16|AİLE

21.7K 1.1K 193
                                    

Merhaba. Nasılsınız?

Bu kitap kadar hem yazmak istediğim hem de beni tereddüte düşüren başka kurgum var mı acaba...

Biraz bölüm biriktirdim ndjskfkd
🔥gelecek bölümler🔥

Neyse oy ve satır içi yorumlarınızı bırakmayı unutmayın ❣

Keyifle okuyun 🥰

🌌

Salona geçen Barış, çocuğa bakmak için bakışlarını etrafta dolaştırdı. Umut’un dün burada kaldığını biliyordu ama bunu bilmese bile tahmin edebilirdi çünkü kıyıya köşeye saçılan oyuncaklar evde bir çocuğun var olduğunu kanıtlıyordu. Çocuğun ayakucuna oturan Debina’yı  fark etmesiyle ağır adımlarla oraya doğru ilerledi. Ağlamaları kesilmiş gibi duruyordu ama ara sıra hıçkırması, hala az önceki durumun etkisi altında olduğunu gösteriyordu.

Küçük bir çocuktu ve her şeyden habersizdi. Talihsizdi. Neredeyse üç yaşında olmasına rağmen babasını doğru dürüst tanımıyordu. Adam akıllı bir zaman da geçirememişlerdi.

Son zamanlarda olanlar, çocuğun tek varlığı olan annesini de çıkmaza sürüklemişti.

Barış suçlu hissediyordu kendini. Küçük bir çocuğun elinden neredeyse tüm varlığını almış sayılırlardı ve görünüşe göre Arzu’yu da çok kötü hale getirmişlerdi. Yine de bu kadar tepki vermesini beklememişti.

Acaba kadın kendini mi suçluyor, diye aklından geçirdi Barış.

Düşünceleri beyninde yankı yaparken ağır bir hareketle koltuktaki ikilinin yanına doğru yürüdü. Umut’un hala kısık sesli “Anne!” diye söylenmelerine Debina “Uyuyor hayatım.” diyerek yanıt veriyordu. Barış bir şey demeden yanlarına çökerken her şeyin üst üste gelmesi daha da canını sıkmıştı.
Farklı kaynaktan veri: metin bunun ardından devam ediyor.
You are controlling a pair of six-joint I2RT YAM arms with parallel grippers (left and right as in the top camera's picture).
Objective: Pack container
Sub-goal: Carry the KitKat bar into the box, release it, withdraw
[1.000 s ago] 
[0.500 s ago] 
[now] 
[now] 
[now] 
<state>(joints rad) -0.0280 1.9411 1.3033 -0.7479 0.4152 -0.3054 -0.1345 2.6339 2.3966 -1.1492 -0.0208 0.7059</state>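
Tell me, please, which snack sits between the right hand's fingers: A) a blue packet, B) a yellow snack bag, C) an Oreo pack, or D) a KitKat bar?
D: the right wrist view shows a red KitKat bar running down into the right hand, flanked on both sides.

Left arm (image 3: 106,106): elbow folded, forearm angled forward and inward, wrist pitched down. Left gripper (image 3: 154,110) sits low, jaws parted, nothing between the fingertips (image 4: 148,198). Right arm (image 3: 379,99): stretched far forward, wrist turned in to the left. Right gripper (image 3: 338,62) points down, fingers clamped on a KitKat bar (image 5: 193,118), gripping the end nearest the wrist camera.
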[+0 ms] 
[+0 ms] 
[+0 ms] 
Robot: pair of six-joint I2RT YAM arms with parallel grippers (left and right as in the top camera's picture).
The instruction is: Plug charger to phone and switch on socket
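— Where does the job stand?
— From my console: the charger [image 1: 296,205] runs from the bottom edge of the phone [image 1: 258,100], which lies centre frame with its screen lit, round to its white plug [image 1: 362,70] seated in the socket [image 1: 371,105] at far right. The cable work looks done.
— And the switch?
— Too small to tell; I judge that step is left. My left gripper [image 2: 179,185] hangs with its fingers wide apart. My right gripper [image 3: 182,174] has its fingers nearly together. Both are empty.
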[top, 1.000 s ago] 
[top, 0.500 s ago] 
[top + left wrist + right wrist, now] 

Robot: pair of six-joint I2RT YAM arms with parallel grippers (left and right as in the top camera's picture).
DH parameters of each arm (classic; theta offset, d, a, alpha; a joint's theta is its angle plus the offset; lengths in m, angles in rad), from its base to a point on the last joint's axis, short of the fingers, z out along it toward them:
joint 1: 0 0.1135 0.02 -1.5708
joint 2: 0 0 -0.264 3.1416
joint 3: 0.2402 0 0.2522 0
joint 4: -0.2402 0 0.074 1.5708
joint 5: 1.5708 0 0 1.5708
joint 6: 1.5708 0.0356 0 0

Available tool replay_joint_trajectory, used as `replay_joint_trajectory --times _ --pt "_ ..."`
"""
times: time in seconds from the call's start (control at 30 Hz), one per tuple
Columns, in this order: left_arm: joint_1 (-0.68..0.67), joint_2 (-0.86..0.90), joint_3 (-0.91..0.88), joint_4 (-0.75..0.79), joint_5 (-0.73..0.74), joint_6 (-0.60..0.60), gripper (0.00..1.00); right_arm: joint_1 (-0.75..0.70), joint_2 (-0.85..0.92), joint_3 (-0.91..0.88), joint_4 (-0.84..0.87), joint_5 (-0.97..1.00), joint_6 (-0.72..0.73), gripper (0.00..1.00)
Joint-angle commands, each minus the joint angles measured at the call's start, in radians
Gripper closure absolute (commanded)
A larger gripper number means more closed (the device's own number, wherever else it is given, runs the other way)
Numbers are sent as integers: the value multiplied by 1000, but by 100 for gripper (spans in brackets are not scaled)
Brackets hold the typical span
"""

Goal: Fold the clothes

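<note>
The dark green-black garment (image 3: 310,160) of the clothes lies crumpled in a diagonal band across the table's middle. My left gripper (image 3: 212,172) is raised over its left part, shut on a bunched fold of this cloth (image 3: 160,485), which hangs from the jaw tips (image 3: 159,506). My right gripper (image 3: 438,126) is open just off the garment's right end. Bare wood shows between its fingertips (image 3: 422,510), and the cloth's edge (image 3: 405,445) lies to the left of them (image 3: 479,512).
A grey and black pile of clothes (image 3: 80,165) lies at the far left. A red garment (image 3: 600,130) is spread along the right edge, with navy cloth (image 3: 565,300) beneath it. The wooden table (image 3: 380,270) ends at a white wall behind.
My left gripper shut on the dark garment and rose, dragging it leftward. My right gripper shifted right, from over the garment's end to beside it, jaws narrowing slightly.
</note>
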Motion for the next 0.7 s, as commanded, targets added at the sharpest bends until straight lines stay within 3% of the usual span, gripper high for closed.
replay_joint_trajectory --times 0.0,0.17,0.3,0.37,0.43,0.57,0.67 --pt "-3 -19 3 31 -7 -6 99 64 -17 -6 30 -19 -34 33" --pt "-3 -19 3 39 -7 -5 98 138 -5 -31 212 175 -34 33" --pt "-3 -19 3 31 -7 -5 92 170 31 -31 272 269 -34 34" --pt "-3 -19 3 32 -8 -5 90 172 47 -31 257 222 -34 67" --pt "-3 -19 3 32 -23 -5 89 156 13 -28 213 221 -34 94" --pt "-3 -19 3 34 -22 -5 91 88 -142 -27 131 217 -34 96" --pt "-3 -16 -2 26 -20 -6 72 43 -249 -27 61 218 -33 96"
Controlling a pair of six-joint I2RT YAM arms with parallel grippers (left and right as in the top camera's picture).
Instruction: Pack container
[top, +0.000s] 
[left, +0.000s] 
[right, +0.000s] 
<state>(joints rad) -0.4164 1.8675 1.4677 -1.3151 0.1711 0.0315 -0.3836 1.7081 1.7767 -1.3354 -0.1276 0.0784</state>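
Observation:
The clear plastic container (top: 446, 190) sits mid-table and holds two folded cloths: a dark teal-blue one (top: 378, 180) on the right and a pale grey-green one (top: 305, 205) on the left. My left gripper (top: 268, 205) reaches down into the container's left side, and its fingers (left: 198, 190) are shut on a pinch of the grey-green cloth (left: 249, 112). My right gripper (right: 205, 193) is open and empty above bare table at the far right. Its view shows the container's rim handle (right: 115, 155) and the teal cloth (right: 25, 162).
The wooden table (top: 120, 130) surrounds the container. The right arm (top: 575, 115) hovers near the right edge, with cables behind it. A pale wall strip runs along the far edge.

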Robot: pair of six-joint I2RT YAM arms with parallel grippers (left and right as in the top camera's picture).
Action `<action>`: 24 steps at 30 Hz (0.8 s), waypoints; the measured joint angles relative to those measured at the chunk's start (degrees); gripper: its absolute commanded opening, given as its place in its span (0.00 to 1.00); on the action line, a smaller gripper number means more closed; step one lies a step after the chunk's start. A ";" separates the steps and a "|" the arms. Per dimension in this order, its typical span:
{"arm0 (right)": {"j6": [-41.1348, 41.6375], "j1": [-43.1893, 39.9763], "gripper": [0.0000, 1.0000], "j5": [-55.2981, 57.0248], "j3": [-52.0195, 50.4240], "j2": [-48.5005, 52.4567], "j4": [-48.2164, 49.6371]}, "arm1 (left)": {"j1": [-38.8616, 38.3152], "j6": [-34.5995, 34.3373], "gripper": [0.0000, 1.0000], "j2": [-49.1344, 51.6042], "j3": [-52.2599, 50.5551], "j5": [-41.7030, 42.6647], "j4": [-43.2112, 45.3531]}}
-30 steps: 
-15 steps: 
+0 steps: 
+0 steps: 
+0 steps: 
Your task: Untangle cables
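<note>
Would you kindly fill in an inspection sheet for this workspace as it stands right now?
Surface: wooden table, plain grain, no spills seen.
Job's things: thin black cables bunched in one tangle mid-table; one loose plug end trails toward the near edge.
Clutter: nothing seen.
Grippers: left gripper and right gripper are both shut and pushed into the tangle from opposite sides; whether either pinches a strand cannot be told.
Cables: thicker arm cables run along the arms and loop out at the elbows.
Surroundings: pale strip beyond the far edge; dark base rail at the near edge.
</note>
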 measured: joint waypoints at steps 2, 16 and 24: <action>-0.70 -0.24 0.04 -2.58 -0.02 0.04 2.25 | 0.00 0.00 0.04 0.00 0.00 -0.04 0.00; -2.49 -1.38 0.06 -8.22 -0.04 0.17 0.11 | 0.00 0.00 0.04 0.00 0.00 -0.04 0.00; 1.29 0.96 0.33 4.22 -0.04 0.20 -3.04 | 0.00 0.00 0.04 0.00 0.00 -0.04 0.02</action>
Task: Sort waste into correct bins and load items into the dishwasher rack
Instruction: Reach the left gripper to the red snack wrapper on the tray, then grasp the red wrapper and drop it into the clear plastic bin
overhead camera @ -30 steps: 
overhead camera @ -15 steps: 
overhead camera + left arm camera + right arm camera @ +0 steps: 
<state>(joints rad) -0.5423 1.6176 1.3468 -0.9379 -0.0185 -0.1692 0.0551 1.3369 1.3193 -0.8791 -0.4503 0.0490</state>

Dün gelen haberlere göre Mert’in bir fotoğrafının, büyük uyuşturucu satıcılarından birinin eline düştüğünü öğrenmişlerdi. Her yerde gece gündüz demeden onu arıyorlardı ve bunlara kafa yorarlarken bir anda Arzu’nun bu kadar yıkılması her şeyi daha da bok etmişti.

“İyi mi?” diye sorduğunu duydu Debina’nın.

Barış, yaşlı kadının kimi sorduğunu bildiğinden “Sanırım…” diye cevapladı keyifsiz bir şekilde. Debina ağzını açıp bir şey daha söyleyeceği sırada ağlamaktan sesi kısılan çocuk bu sefer “Çiş!” dedi. Debina’yla Barış ağzı açık bir şekilde birbirlerine bakarlarken ne yapacaklarını bilemiyor gibiydiler.

Bir çocuğa tuvalet yaptırmasını nereden bilebilirlerdi ki?

“Sen yaptır.” dedi Barış kaşları çatılmış bir şekilde.

Yaşlı kadın bir çocuğa bir de Barış’a bakarken kendinden emin olamıyordu. Yaptırabilir miydi? “Çiş!” diyen çocuğun sesiyle oturduğu yerden kalkarken hareketleri tutukluydu. Umut az önceki olayı unutmuş, çişinin derdine düştüğünden, iki adamdan da yardım almadan koltuktan inerken sadece eliyle destek almıştı. Hiç yabancılık çekmeden Debina’nın elini kavrarken hızlı hızlı adımlar atıyordu.

Barış cebinden telefonu çıkartıp uzun zamandır kayıtlı olan ama daha önce hiç arama gereği duymadığı ismi bulup ekranı yana kaydırdı. Telefonu kulağına yaslarken sırtını da koltuğa dayayıp bir bacağını diğerinin üzerine attı. Telefon üçüncü çalışta açılırken hattın diğer ucundan gelen hışırtılı seslerin kesilmesini bekledi.

“Efendim.” diyen Engin’in sesinde sorgulayıcı bir ton vardı. Numara kayıtlı olmadığından arayanın bir müvekkili olduğunu düşünmüştü çünkü genelde hep öyle olurdu.